Dans un jugement du 25 septembre 2024 n°2201381, le tribunal administratif de Caen est venu rappeler que les auteurs d’un document d’urbanisme, en particulier d’un PLU disposent d’une certaine liberté quant au classement des parcelles.
1. Les faits :
En l’occurrence, le 19 février 2022, les requérants ont sollicité auprès de la maire de Fermanville la délivrance d’un certificat d’urbanisme opérationnel en vue de la construction d’une maison d’habitation.
Par une décision en date du 11 avril 2022, la maire de Fermanville a délivré un certificat d’urbanisme négatif en raison du classement en zone naturelle du terrain (Nhd)
Les requérants souhaitent l’annulation de cette décision. En particulier, ils contestent le classement de la parcelle.
2. La liberté laissée aux auteurs du PLU dans la fixation du parti d’aménagement :
Rappelant un principe classique (voire par exemple, Conseil d’Etat, 27 avril 1994, n°138213, inédit au recueil Lebon), le tribunal administratif affirme :
« En premier lieu, il appartient aux auteurs d’un plan local d’urbanisme de déterminer le parti d’aménagement à retenir pour le territoire concerné par le plan, en tenant compte de la situation existante et des perspectives d’avenir et de fixer en conséquence le zonage et les possibilités de construction. Ils peuvent être amenés, à cet effet, à modifier le zonage et à classer en zone naturelle, pour les motifs énoncés à l’article R. 151-24 précité, un secteur qu’ils entendent soustraire pour l’avenir à l’urbanisation, sous réserve que l’appréciation à laquelle ils se livrent ne repose pas sur des faits matériellement inexacts et ne soit pas entachée d’erreur manifeste. »
Autrement dit, il est loisible pour les auteurs du PLU de soustraire des parcelles à l’urbanisation.
3. Considérations ayant permis de classer le secteur en zone naturelle :
Concernant la justification du classement en zone naturelle, il ressortait du PADD et du rapport de présentation que le PLU avait pour objectif de :
- Procéder à un développement équilibré de l’urbanisation de la commune.
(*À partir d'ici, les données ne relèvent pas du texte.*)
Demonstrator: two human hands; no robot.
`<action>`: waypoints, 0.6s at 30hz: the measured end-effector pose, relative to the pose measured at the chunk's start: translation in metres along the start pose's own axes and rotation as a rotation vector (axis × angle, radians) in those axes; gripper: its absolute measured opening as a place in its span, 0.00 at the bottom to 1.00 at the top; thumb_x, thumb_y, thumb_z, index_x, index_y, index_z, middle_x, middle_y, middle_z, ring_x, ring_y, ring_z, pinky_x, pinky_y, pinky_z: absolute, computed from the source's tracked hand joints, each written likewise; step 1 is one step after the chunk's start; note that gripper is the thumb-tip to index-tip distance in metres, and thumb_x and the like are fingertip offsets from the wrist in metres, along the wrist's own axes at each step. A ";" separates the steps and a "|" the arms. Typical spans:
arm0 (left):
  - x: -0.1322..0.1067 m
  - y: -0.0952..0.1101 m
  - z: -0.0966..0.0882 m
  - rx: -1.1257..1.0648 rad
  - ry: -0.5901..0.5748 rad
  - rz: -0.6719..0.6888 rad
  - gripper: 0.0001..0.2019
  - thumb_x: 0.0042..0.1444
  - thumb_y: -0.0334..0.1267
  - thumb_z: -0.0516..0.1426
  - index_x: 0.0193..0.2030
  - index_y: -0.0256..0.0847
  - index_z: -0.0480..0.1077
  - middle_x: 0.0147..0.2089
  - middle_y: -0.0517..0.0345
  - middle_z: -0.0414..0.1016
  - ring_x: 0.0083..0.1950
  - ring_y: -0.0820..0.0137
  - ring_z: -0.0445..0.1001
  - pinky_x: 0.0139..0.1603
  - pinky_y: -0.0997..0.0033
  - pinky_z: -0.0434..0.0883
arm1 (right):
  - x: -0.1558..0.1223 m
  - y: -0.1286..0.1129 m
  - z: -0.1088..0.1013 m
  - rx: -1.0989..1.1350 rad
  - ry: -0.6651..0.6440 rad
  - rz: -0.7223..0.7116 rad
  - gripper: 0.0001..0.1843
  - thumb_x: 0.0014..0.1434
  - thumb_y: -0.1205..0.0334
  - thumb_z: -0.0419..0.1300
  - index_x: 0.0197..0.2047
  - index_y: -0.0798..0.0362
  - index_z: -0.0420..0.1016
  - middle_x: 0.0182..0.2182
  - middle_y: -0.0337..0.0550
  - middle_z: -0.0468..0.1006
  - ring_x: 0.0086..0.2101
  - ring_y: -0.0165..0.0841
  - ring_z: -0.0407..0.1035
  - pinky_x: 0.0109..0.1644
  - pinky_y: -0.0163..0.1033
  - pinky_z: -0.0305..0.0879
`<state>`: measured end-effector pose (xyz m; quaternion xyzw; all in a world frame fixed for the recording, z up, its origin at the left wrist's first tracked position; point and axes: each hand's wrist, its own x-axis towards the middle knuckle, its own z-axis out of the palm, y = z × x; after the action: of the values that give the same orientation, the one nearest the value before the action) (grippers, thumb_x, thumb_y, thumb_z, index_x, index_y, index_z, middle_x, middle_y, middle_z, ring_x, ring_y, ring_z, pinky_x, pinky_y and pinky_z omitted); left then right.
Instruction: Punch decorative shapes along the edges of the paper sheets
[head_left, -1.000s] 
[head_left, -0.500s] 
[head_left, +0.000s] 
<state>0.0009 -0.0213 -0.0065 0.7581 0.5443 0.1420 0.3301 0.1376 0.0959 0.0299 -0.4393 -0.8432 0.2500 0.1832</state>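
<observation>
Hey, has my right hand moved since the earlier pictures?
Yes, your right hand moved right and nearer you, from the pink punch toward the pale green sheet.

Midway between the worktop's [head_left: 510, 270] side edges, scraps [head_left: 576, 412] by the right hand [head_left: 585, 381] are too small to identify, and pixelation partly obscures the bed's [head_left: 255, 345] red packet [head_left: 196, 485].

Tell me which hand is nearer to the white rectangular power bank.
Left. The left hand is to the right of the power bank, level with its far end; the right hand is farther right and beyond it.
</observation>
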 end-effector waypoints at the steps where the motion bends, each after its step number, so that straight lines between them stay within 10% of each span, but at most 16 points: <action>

- Maîtriser l’étalement urbain en rendant impossible l’extension urbaine des petits hameaux.
- Préserver les paysages de la commune en maintenant un équilibre entre logement, activité agricole et préservation des espaces naturels.
- Tenir compte des risques naturels du territoire.
Plus particulièrement, concernant la situation du terrain, le juge a relevé que :
- Le terrain jouxte un espace naturel sensible.
- Il est éloigné des autres espaces urbanisés.
Il conclut que le classement naturel est justifié, malgré le raccordement aux voies et réseaux divers.
4. Absence d’effet suffisant de la qualification en village :
Sur l’ensemble du territoire des communes littorales, l’urbanisation doit se réaliser en continuité d’un village et non d’une zone d’urbanisation diffuse.
Autrement dit, en application de l’article L. 121-8 du code de l’urbanisme, si un terrain est classé en zone urbaine, mais que ce secteur n’est pas un « village », c’est-à-dire s’il n’est pas caractérisé par un nombre et une densité significative de construire (en ce sens, Conseil d’Etat, 9 novembre 2015, n° 372531), le secteur est inconstructible.
Les requérants entendaient contester le classement en zone naturelle dès lors que la parcelle était en continuité d’un village au sens des dispositions de la loi littoral, et en particulier de l’article L.121-8 du code de l’urbanisme.
La logique des requérants était la suivante : si un espace peut être urbanisé au sens de cet article, le PLU ne peut en disposer autrement.
A cela le juge répond que les auteurs du PLU ont une simple faculté de classer un village en zone urbaine et non l’obligation :
« Les dispositions précitées n’ont pas pour objet d’imposer aux auteurs d’un plan local d’urbanisme d’autoriser l’extension de l’urbanisation dans des hypothèses où elles n’y feraient pas obstacle. Dès lors, le moyen tiré de ce que le classement de la parcelle en litige en zone naturelle méconnaitrait ces dispositions ne peut qu’être écarté. »
Ce n’est donc pas parce que l’inconstructibilité n’est pas prévue par la loi, que le PLU ne peut la prévoir de lui-même.
Ainsi, un espace peut à la fois être potentiellement constructible au regard de la loi littoral, mais inconstructible au regard du parti d’aménagement défini par les auteurs du PLU.